Spirulina decreases the urea and creatinine level in rats with nephrotoxicity persuaded by cisplatin. Moreover Spirulina give protection against nephrotoxicity and neurotoxicity in rats induced by cyclophosphamide, cadmium induced toxicity in albino rats and renal toxicity in wistar rats, chromium induced nephrotoxicity in rats (Abdel-Daim et al., 2019).

Polysaccharides of Spirulina conserve DNA barren to radiation from being destroyed chiefly the action of excision repair and configuration of unintended Spirulina also expressed to reduce the recurrence of micronucleus in polychromatic erythrocytes of bone mice unprotected to gamma radiation. Moreover, polysaccharide of Spirulina initiates the repair process of cell nucleus enzymes and elevate the DNA repair procedure. On the contrary, Spirulina was found to be protective toward mice from unpleasant effects of few toxicants like cyclophosphamide, cisplatin and urethane by condensing both lipid peroxidation and chromosomal construction. Spirulina significantly lowered the percentage of DNA fragmentation in liver and decreasing the occurrence of micronucleus in erythrocytes of animal fed diet abomination with aflatoxin (Aly, Kotb, & Hammad, 2018).

Antiviral activity of Spirulina

Spirulina has all bioactive compounds in its constitution that can build a healthy immune system, which scavenges free radicals as well.

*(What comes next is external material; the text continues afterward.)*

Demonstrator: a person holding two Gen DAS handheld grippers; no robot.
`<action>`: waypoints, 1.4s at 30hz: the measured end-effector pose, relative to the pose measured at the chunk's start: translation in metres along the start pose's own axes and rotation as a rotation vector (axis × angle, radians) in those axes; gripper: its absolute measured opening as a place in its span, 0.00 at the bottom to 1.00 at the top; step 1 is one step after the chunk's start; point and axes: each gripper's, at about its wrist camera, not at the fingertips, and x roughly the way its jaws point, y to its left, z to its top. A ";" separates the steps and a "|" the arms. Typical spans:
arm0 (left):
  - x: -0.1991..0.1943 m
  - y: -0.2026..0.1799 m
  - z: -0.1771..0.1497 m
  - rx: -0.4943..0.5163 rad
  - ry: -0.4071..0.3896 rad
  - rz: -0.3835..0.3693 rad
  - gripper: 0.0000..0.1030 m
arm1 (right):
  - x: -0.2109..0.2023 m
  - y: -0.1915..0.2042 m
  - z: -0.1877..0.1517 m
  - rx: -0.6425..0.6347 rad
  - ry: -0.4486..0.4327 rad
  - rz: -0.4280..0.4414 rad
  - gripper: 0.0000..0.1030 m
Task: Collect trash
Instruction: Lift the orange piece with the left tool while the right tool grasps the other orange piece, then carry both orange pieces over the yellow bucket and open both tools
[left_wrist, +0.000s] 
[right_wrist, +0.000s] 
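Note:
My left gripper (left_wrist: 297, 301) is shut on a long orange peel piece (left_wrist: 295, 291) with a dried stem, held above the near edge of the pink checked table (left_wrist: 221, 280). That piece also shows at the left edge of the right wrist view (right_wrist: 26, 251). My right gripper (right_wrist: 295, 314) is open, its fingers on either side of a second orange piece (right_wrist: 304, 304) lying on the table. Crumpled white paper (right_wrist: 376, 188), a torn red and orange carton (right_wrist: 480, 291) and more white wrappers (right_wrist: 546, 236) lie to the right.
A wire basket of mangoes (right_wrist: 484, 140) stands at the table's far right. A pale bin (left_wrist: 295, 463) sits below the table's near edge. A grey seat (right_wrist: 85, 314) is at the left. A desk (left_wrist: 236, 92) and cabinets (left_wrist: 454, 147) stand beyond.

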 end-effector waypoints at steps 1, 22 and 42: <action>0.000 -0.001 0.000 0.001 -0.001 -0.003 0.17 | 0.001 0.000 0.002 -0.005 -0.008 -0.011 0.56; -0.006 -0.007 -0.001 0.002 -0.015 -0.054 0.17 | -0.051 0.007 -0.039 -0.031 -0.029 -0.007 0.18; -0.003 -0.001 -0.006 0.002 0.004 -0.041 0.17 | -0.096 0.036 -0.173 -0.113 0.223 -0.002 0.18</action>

Bioactive compounds extracted from Spirulina have inhibitory activity against an extensive variety of viruses such as HIV-1, HSV-1, HSV-2, HCMV, influenza type A, measles, etc. Spirulina platensis was shown to reduce HIV-I duplication in human T-cell lines, peripheral blood mononuclear cells and Langerhans cells (Nowruzi, Sarvari, & Blanco, 2020a). The most likely antiviral components of Spirulina are the protein phycocyanin, sulphated polysaccharide fragments, GLA and some sulpholipids. Sulphated polysaccharide of Spirulina ejects its antiviral activity by suppressing the replication of human cytomegalovirus, herpes simplex, human immunodeficiency, influenza A, mumps, measles and white spot syndrome viruses. The effective concentration of calcium in spirulina decrease viral multiplication by 50%. It is also called that Spirulina strains have 2-5% of sulpholipids, which are helpful against human immunodeficiency virus, particularly dealing against DNA polymerase for 50% inhibition of the virus. Allophycocyanin extracted from Spirulina platensis, has revealed an antiviral act against enterovirus 71 (Abd El-Baky & El-Baroty, 2020).

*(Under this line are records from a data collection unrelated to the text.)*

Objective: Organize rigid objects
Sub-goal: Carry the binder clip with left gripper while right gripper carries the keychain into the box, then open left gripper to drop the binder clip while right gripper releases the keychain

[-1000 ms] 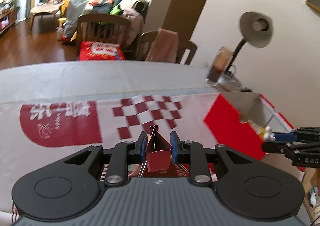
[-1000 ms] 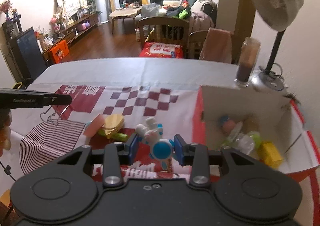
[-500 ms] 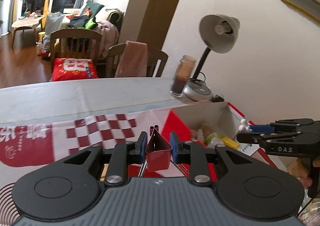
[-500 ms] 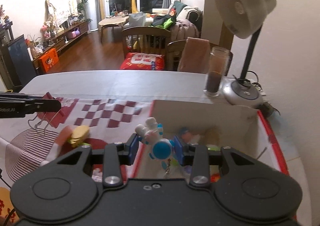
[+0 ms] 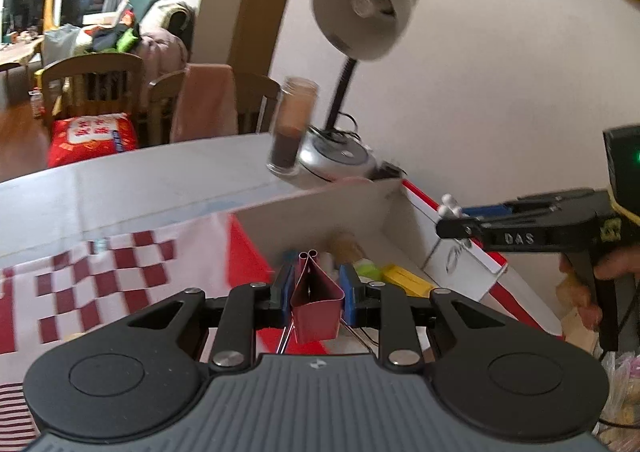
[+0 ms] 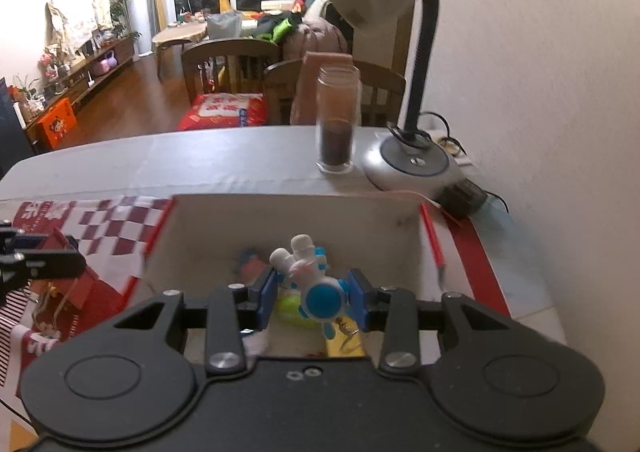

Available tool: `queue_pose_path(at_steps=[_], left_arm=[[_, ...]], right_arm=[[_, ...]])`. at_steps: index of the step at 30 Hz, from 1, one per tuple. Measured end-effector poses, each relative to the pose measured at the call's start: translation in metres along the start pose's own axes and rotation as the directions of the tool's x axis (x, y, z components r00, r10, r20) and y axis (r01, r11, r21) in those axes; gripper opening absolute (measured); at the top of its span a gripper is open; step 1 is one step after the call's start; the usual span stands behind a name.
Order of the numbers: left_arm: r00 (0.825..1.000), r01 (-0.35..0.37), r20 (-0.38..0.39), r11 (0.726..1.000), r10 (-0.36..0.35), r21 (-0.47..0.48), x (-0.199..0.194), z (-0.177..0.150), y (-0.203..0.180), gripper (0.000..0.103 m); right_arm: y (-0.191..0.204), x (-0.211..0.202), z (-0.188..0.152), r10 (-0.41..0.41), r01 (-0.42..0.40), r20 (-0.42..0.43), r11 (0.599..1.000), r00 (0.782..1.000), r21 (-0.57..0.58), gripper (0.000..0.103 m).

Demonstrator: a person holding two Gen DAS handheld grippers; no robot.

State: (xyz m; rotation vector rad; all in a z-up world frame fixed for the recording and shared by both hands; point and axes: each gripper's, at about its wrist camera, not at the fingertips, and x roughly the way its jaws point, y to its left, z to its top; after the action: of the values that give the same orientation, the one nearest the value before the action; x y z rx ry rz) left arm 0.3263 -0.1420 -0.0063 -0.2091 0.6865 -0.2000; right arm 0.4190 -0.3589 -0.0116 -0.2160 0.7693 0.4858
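My left gripper (image 5: 316,292) is shut on a dark red binder clip (image 5: 317,304), held at the left wall of the open box (image 5: 352,208), which is white inside and red outside. My right gripper (image 6: 312,294) is shut on a blue and white toy figure (image 6: 310,280) with a small metal hook hanging under it, held over the inside of the box (image 6: 288,220). The left wrist view shows the right gripper (image 5: 452,212) coming in from the right above the box's far rim. The right wrist view shows the left gripper (image 6: 40,264) at the left with the clip (image 6: 86,288).
The box holds a yellow block (image 5: 404,278), a green item (image 6: 290,306) and other small toys. Behind it stand a glass jar (image 6: 336,124) and a desk lamp (image 6: 416,164) against the wall. A red and white chequered cloth (image 5: 100,276) covers the table; chairs stand beyond.
Both grippers have swung to the right with their loads. The right gripper went from over the cloth to over the box's inside, and the left gripper came up to the box's left wall.
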Motion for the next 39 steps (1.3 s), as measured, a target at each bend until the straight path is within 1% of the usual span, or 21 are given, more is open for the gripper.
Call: queue_pose_path(at_steps=[2,5,8,11,16,22,27,30,36,39], left_arm=[[1.000,0.008,-0.028,1.000,-0.008,0.014,0.016,0.001,-0.012,0.024],[0.999,0.002,-0.051,0.999,0.001,0.053,0.038,0.002,-0.030,0.024],[0.996,-0.003,-0.092,0.998,0.009,0.062,0.060,0.001,-0.041,0.024],[0.990,-0.024,-0.137,0.996,0.036,0.087,0.081,-0.004,-0.047,0.024],[0.979,-0.046,-0.194,0.995,0.063,0.091,0.107,-0.010,-0.050,0.023],[0.968,-0.066,-0.236,0.993,0.089,0.103,0.126,-0.014,-0.055,0.024],[0.960,-0.068,-0.263,0.992,0.095,0.110,0.137,-0.017,-0.058,0.024],[0.953,-0.068,-0.288,0.992,0.095,0.102,0.145,-0.020,-0.058,0.024],[0.942,-0.077,-0.319,0.993,0.102,0.090,0.153,-0.020,-0.057,0.024],[0.934,-0.090,-0.340,0.992,0.114,0.086,0.156,-0.019,-0.057,0.024]], right_arm=[[-0.010,0.008,-0.002,0.002,-0.002,-0.020,1.000,1.000,0.004,0.037],[-0.021,0.019,-0.007,0.004,-0.003,-0.048,1.000,0.999,0.009,0.037],[-0.028,0.028,-0.013,0.016,-0.015,-0.067,1.000,0.998,0.009,0.037],[-0.033,0.036,-0.019,0.032,-0.032,-0.085,0.999,0.996,0.007,0.037],[-0.037,0.053,-0.027,0.059,-0.059,-0.121,0.998,0.991,0.006,0.037],[-0.031,0.069,-0.035,0.071,-0.080,-0.174,0.996,0.982,-0.047,0.037],[-0.030,0.076,-0.037,0.080,-0.095,-0.191,0.993,0.978,-0.068,0.037],[-0.026,0.077,-0.039,0.066,-0.086,-0.196,0.992,0.978,-0.097,0.037],[-0.023,0.083,-0.037,0.070,-0.094,-0.209,0.990,0.975,-0.108,0.041],[-0.024,0.084,-0.036,0.075,-0.099,-0.219,0.990,0.973,-0.099,0.043]])
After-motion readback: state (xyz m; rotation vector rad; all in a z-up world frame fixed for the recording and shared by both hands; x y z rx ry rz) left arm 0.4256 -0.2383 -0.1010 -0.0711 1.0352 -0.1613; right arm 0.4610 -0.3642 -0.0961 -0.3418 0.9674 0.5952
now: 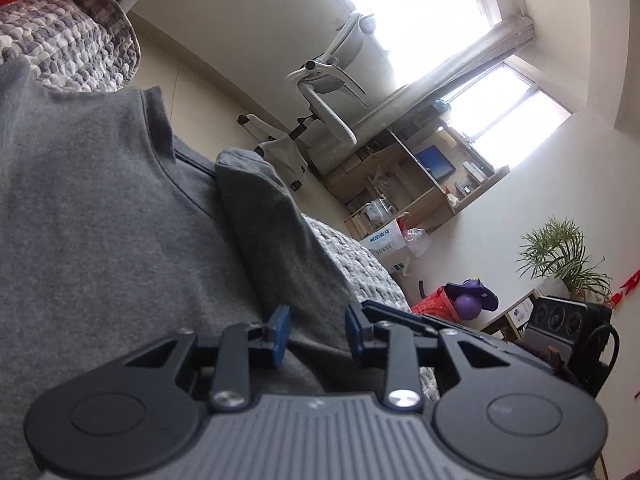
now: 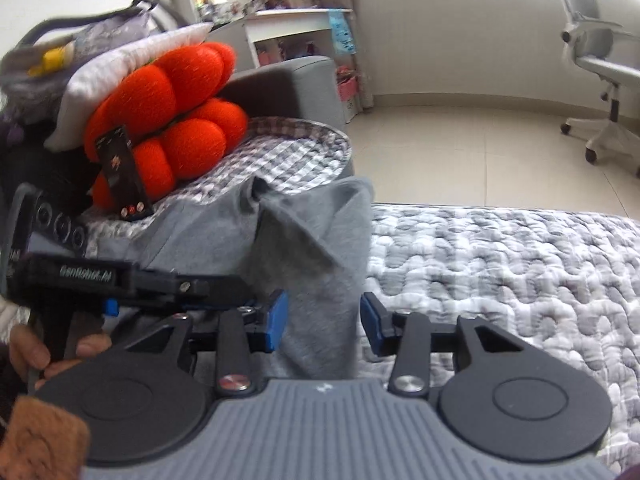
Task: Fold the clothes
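Observation:
A grey garment (image 1: 100, 220) lies on the quilted bed cover (image 2: 500, 272). One fold of it (image 2: 316, 264) stands raised between the two grippers. In the left wrist view my left gripper (image 1: 318, 332) has its blue pads (image 1: 280, 332) pressed on a bunch of this grey cloth. Its black body (image 2: 80, 276) shows at the left of the right wrist view, held by a hand (image 2: 28, 356). My right gripper (image 2: 324, 326) straddles the same fold. Its left pad touches the cloth, while the right pad (image 2: 372, 328) stands a little clear of it.
Orange cushions (image 2: 168, 120) and a black box (image 2: 124, 172) sit at the head of the bed, with a white pillow behind. A white office chair (image 2: 600, 80) stands on the tiled floor. A wooden shelf desk (image 1: 420, 184) and a potted plant (image 1: 560, 256) line the wall.

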`<state>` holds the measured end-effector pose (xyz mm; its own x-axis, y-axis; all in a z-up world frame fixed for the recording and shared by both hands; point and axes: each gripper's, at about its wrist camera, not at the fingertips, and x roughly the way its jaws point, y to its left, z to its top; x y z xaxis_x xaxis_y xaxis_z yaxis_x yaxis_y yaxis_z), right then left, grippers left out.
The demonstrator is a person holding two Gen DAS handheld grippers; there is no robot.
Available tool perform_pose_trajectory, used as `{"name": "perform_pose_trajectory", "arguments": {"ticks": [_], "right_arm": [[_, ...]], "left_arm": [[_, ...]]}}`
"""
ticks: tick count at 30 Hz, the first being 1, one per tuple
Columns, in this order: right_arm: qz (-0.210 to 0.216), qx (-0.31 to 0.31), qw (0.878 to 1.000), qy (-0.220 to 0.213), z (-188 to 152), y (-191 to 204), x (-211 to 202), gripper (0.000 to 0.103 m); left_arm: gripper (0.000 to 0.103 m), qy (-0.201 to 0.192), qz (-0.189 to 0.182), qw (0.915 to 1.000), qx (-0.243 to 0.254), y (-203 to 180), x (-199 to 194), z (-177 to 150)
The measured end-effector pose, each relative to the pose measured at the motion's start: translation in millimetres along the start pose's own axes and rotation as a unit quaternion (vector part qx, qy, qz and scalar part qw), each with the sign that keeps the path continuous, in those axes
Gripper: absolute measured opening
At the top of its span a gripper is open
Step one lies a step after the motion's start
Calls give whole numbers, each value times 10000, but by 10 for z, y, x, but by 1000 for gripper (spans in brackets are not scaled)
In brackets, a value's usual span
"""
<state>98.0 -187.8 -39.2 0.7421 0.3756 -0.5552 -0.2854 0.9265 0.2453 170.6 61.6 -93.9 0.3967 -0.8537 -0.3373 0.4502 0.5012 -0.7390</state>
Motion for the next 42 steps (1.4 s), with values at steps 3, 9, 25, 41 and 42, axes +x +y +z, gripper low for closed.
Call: {"name": "perform_pose_trajectory", "arguments": {"ticks": [3,9,25,41,42], "right_arm": [[-85,374,9992,-120,13,-186,-39,45],[166,795,9967,-57,-29,-358,59,45],[-468,-368,9982,-91,26,7,-17,4],[-36,863,9963,20,19,-370,-59,37],[-14,854,9963,45,7,-346,-32,37]], "left_arm": [[31,3,36,10000,44,-20,5,-11],[31,10,31,10000,35,-20,8,-14],[44,-64,-182,9998,39,-12,-39,-3],[46,-32,-145,9998,112,-36,-6,1],[46,-31,-145,9998,115,-34,-7,0]]}}
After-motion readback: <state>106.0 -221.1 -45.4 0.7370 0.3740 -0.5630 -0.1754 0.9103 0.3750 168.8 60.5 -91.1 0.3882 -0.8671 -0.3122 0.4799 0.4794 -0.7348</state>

Anti-inflammatory property of Spirulina

Spirulina displays anti-inflammatory effect averse to Zymosan producing arthritis in mice by decreasing the amount of beta glucurnidase in the diarthrosis fluid. Ethanolic extract of Spirulina platensis keeps significant anti-inflammatory activity in both carrageenan induced raw paw edema test. Spirulina could control the undesirable effects of acetic acid persuaded ulcerative colitis in rats demonstrated by raising the activity of anti-oxidant enzyme CAT and SOD in addition to GSH content with, considerable depletion in lipid peroxidation makes MDA and protein carbonyl inclusion to control prostaglandins as well as pro inflammatory cytokines (Nowruzi, Sarvari, & Blanco, 2020b; Q. Wu et al., 2016).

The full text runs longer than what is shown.